Du côté de Pierre Pevel, L’Élixir d’oubli et Le Royaume immobile poursuivent l’aventure du Paris des Merveilles, tandis que Les Ombres de Wielstadt propose une autre incursion de l’auteur dans un univers historique teinté de fantastique.
Dreadnought, de Cherie Priest, complète le Cycle du siècle mécanique après Boneshaker.
On peut également citer Le Peshawar Lancers de S. M. Stirling, New Victoria de Lia Habel, Le Club Vesuvius de Mark Gatiss, La Fugitive de Whitechapel de Bec McMaster et Frey de Chris Wooding.
Pour les lecteurs qui souhaitent aller vers des œuvres plus proches de la fantasy, Perdido Street Station de China Miéville constitue déjà un excellent exemple d’hybridation entre les deux genres.
Enfin, certaines œuvres sont importantes pour comprendre les racines du steampunk sans être du steampunk à proprement parler. C’est notamment le cas de Vingt mille lieues sous les mers de Jules Verne et de La Machine à explorer le temps de H. G. Wells.
Ces deux romans ont profondément participé à l’imaginaire technologique et rétrofuturiste dont le steampunk s’est ensuite nourri.
Conclusion
Le steampunk est un genre difficile à enfermer dans une définition unique.
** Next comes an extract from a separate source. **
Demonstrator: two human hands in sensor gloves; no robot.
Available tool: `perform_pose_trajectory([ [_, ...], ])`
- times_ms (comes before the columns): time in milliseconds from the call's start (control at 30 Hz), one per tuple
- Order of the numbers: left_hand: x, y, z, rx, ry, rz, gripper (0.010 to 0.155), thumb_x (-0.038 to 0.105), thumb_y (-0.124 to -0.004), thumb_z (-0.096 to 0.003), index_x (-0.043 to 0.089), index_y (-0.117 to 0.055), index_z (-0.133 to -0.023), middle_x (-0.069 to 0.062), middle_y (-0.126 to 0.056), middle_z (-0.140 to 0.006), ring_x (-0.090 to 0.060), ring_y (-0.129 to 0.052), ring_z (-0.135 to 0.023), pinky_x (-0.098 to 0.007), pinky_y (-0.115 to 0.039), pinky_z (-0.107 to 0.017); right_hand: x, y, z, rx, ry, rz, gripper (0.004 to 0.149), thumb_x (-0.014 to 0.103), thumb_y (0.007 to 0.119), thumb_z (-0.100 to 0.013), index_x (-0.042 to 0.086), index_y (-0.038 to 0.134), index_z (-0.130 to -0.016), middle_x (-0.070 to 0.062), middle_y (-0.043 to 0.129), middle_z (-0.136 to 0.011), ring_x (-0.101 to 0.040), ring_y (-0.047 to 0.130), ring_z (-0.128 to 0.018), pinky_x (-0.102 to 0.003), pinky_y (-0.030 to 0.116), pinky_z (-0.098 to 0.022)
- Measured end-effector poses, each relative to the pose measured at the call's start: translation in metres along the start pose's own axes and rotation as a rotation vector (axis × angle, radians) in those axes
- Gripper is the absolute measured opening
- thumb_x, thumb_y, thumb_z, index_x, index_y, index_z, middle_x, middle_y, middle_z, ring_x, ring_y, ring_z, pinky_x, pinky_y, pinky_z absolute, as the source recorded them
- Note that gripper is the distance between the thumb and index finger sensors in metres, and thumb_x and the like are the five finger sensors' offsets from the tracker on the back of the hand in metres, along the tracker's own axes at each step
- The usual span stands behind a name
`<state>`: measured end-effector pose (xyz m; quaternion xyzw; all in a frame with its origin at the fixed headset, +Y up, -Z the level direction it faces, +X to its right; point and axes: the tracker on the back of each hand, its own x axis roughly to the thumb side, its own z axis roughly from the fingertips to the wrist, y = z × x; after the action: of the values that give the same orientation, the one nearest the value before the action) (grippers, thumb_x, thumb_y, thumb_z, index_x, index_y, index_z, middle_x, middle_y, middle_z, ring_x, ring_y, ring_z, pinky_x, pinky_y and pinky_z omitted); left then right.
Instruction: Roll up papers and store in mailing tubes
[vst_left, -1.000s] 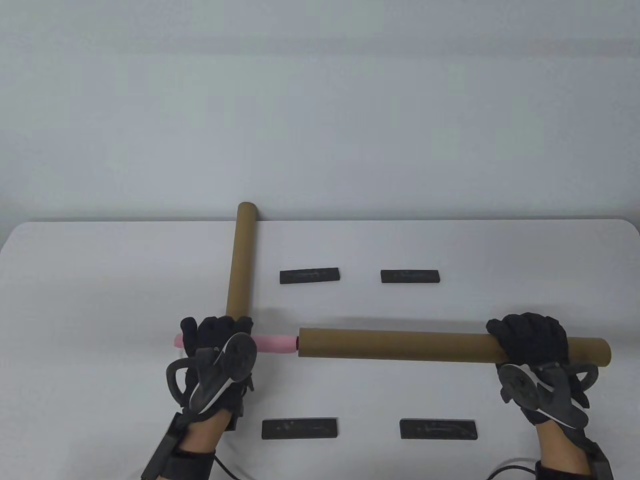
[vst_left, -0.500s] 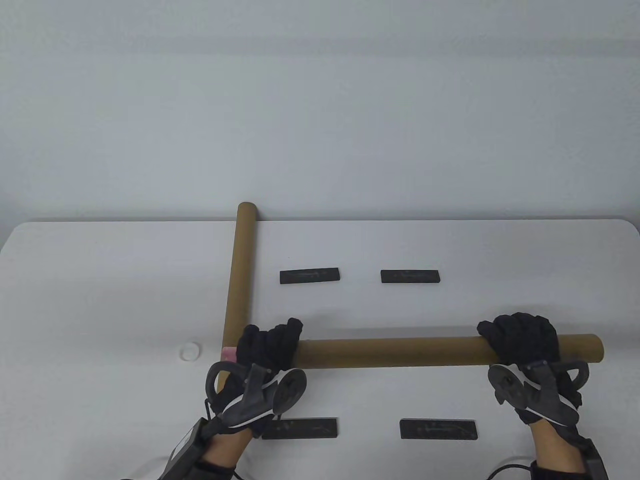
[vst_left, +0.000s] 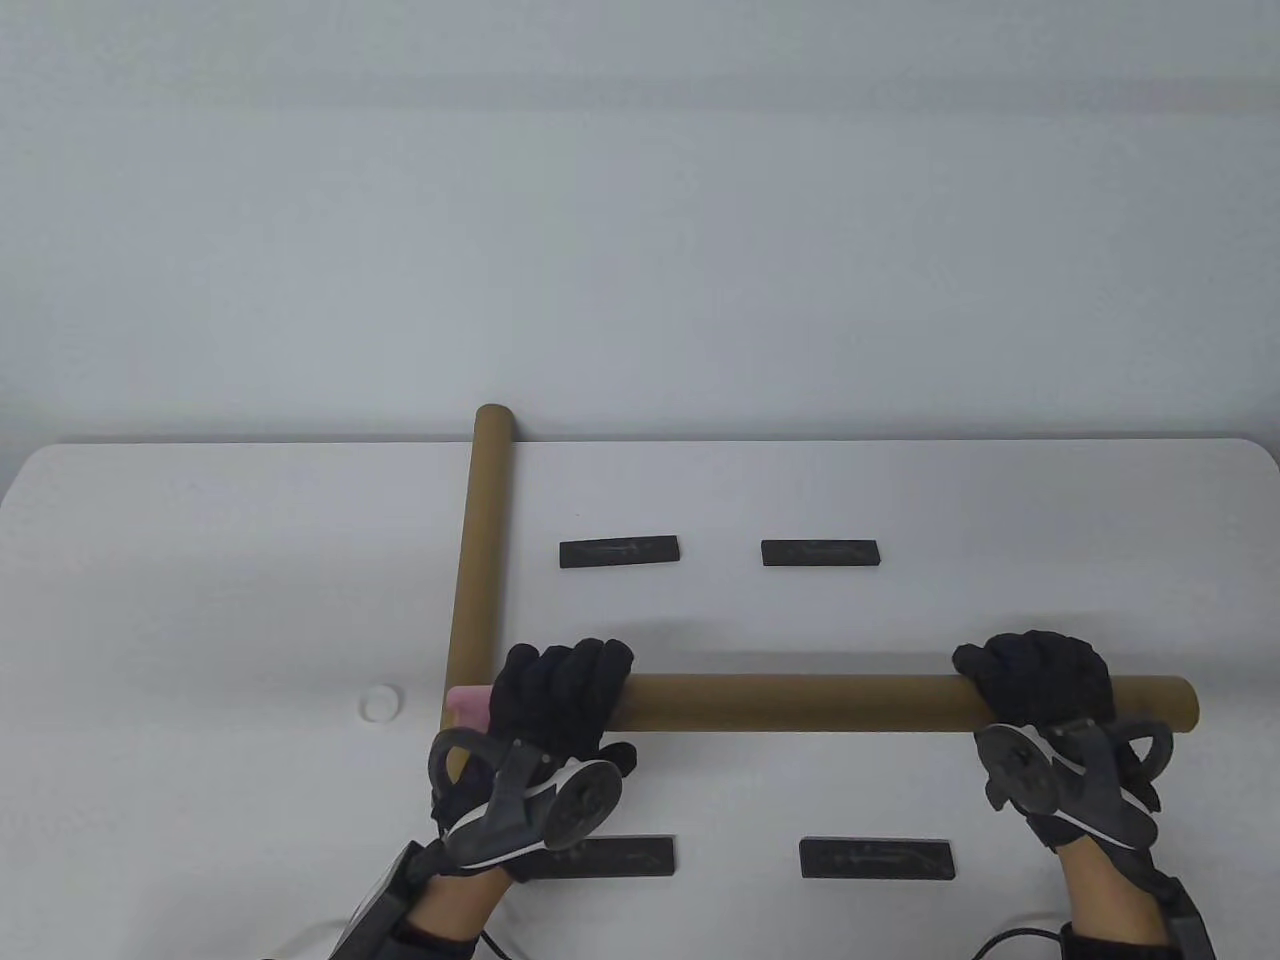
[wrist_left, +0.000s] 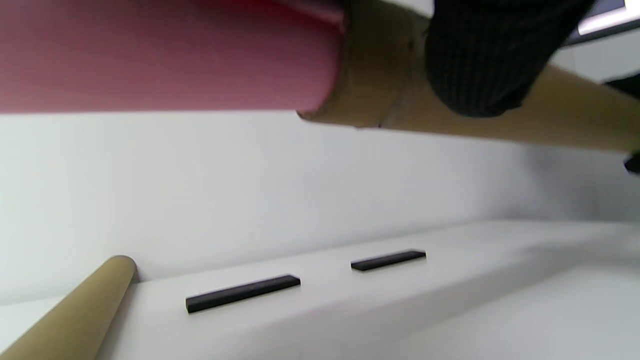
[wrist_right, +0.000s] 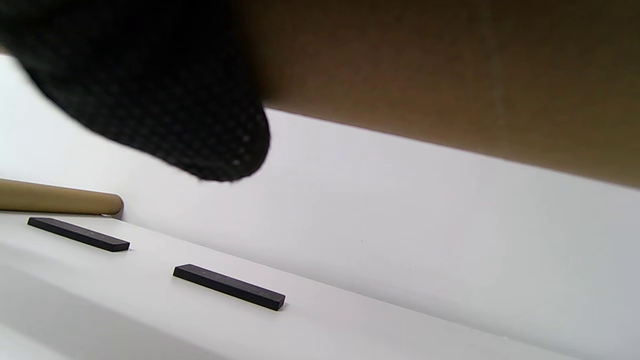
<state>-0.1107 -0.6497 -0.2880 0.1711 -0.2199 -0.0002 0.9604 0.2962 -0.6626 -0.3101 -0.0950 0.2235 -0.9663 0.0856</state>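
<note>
White tabletop (vst_left: 200, 600) against a plain pale wall. Two gloved hands hold a long brown cardboard tube (vst_left: 800, 702) crosswise above the table's near part. The left hand (vst_left: 550, 700) is wrapped around the tube's left end, fingers curled over it, where a roll of pink paper (vst_left: 468, 706) sticks out of the opening; most of the roll is inside. The right hand (vst_left: 1040, 685) is clamped around the tube near its right end. A second tube (vst_left: 478, 560) lies on the table, running from the back edge toward the left hand. Four flat black bars lie on the table, and a small white cap (vst_left: 379, 703) sits left of the pink paper.
</note>
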Motion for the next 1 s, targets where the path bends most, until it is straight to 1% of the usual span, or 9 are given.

Il peut prendre la forme d’un Londres victorien rempli de machines extraordinaires, comme dans Les Voies d’Anubis ou Machines infernales. Il peut devenir une uchronie technologique ambitieuse avec La Machine à différences, une aventure rétrofuturiste avec Le Seigneur des airs, ou encore une fantasy industrielle avec Perdido Street Station.
D’autres auteurs choisissent de déplacer complètement le genre : Philip Reeve imagine des villes capables de se déplacer dans Mécaniques fatales, Cherie Priest transforme le steampunk en récit postapocalyptique avec Boneshaker, tandis que Scott Westerfeld réinvente la Première Guerre mondiale dans Leviathan.
La littérature française n’est pas en reste. Pierre Pevel, Stéphane Beauverger, Fabrice Colin, Mathieu Gaborit et Thomas Day proposent chacun une vision personnelle du genre, souvent en le mélangeant avec la fantasy, l’aventure ou l’histoire alternative.
Et c’est probablement cette liberté qui fait la force du steampunk. Derrière les dirigeables, les automates, les machines à vapeur et les lunettes d’aviateur se cache surtout une idée beaucoup plus intéressante : imaginer un monde où l’histoire, la technologie et le progrès auraient pris un autre chemin.
Si vous aimez les univers rétrofuturistes, les inventions impossibles, les uchronies et les aventures dans des mondes qui n’ont jamais existé, le steampunk offre donc un terrain de lecture particulièrement vaste.
Il ne vous reste plus qu’à choisir votre première machine à remonter le temps.